Great, you have finally managed to develop that in-house multiplex PCR to diagnose disease Y, and thus you can provide the clinicians with a “real-time” result on the same day. Previously you had to send the sample off to a “reference lab”, and a result was not forthcoming for what seemed like an age…
Even better, your in-house PCR has primers for an increased number of target pathogens, thus increasing its clinical usefulness.
And best of all, its cheaper than the price of the Reference Lab equivalent!
Hold on a minute.
The problem with tests that are better or faster than their predecessors is that they are almost inevitably more popular. You may end up with twice the amount of requests than before, obviating any cost savings per individual test. You may also find the requests becoming increasingly dubious in their validity.
I have seen this happen in practice and it is something that microbiology managers and funders need to be very wary of.
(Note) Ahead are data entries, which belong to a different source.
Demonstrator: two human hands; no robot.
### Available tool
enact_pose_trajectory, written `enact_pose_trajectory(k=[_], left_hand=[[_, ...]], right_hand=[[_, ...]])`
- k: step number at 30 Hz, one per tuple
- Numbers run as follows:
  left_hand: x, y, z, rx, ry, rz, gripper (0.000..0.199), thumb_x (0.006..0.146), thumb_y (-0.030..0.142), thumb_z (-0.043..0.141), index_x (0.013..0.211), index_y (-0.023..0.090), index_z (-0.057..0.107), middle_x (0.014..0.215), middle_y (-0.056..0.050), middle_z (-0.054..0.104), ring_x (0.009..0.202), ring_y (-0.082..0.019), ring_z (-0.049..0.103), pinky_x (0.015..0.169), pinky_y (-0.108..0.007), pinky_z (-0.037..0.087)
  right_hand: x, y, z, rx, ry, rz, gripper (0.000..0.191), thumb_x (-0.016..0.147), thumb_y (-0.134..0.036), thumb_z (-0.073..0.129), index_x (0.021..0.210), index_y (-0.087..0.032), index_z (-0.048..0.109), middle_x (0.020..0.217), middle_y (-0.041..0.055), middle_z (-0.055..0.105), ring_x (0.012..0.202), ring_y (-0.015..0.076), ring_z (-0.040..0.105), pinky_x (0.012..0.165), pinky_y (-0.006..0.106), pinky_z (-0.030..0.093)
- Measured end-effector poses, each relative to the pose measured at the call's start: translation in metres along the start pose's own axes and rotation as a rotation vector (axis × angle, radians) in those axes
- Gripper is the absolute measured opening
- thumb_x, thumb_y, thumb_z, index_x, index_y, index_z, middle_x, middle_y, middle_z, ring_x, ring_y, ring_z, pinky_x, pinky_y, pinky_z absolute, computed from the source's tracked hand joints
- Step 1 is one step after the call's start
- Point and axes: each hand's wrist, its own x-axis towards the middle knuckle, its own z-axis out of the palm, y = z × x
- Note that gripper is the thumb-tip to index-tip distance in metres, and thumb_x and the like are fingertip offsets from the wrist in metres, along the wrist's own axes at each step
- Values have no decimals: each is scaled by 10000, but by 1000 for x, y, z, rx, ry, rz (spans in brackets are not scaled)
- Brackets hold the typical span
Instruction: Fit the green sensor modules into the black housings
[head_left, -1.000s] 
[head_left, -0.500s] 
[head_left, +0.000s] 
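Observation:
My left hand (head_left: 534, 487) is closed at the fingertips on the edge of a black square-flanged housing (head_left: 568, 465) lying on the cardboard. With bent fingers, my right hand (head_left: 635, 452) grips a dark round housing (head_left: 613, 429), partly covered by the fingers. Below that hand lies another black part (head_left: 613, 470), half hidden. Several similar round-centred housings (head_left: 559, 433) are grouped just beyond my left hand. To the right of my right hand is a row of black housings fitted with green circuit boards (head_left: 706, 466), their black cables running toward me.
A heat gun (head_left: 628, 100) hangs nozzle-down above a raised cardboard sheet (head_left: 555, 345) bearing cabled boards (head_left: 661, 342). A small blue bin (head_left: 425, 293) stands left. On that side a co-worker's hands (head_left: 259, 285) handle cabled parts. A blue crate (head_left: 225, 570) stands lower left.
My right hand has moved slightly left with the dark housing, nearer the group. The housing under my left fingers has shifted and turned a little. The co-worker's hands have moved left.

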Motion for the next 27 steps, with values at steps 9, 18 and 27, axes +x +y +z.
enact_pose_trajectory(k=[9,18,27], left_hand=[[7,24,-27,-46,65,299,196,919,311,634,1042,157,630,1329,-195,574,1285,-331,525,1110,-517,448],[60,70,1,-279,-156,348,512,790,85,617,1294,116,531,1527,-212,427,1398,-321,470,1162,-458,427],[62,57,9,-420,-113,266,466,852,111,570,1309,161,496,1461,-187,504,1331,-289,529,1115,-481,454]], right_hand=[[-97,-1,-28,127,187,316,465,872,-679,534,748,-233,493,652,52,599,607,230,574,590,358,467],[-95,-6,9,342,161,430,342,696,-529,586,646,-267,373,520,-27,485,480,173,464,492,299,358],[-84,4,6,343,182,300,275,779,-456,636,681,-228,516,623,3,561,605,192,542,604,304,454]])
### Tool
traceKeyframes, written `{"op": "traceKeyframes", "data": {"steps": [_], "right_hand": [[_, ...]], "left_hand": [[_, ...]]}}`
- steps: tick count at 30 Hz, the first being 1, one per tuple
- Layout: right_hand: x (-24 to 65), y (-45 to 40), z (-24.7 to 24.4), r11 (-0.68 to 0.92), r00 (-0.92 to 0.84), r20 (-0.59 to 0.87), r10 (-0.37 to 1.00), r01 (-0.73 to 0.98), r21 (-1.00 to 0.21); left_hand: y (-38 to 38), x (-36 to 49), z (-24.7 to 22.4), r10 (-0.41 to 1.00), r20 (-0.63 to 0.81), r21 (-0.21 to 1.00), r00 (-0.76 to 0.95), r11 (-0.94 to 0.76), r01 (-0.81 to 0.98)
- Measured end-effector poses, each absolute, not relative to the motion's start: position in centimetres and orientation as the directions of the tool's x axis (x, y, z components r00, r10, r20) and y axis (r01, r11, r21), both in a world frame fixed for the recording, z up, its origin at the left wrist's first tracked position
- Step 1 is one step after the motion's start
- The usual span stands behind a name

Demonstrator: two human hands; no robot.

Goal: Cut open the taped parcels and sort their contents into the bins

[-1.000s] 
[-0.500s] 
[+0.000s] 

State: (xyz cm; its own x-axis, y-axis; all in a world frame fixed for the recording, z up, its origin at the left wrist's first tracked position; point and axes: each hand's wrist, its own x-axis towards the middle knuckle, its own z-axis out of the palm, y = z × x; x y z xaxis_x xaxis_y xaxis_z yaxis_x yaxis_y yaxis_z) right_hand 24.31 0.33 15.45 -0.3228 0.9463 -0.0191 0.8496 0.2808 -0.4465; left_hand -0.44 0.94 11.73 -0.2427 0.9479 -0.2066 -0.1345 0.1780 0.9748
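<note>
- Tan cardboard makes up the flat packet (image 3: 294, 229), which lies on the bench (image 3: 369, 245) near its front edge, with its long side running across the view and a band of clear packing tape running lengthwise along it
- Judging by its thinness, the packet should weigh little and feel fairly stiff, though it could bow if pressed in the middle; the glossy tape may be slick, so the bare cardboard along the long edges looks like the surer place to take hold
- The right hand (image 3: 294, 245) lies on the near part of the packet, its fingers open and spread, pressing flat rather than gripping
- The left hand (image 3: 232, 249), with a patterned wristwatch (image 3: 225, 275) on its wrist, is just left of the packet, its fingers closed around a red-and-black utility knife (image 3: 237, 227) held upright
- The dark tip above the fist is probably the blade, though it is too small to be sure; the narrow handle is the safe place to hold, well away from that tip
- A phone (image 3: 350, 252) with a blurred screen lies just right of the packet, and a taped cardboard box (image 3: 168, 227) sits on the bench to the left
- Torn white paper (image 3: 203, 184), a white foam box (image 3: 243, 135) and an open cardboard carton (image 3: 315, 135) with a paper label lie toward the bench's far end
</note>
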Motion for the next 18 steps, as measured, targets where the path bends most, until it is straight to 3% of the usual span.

How to counteract it? The obvious way is to place appropriate restrictions on test requesting. This can either be by insisting on certain clinical conditions being met, or requiring “authorisation” from an expert in the condition before the test request is approved.
As the range, speed and quality of microbiology testing improves, I suspect that you are going to see more and more algorhythms, guidelines and evidence based restrictions around test requesting. Indeed I see this as being one of the primary roles of a Clinical/Medical Microbiologist.
and that is the way it should be….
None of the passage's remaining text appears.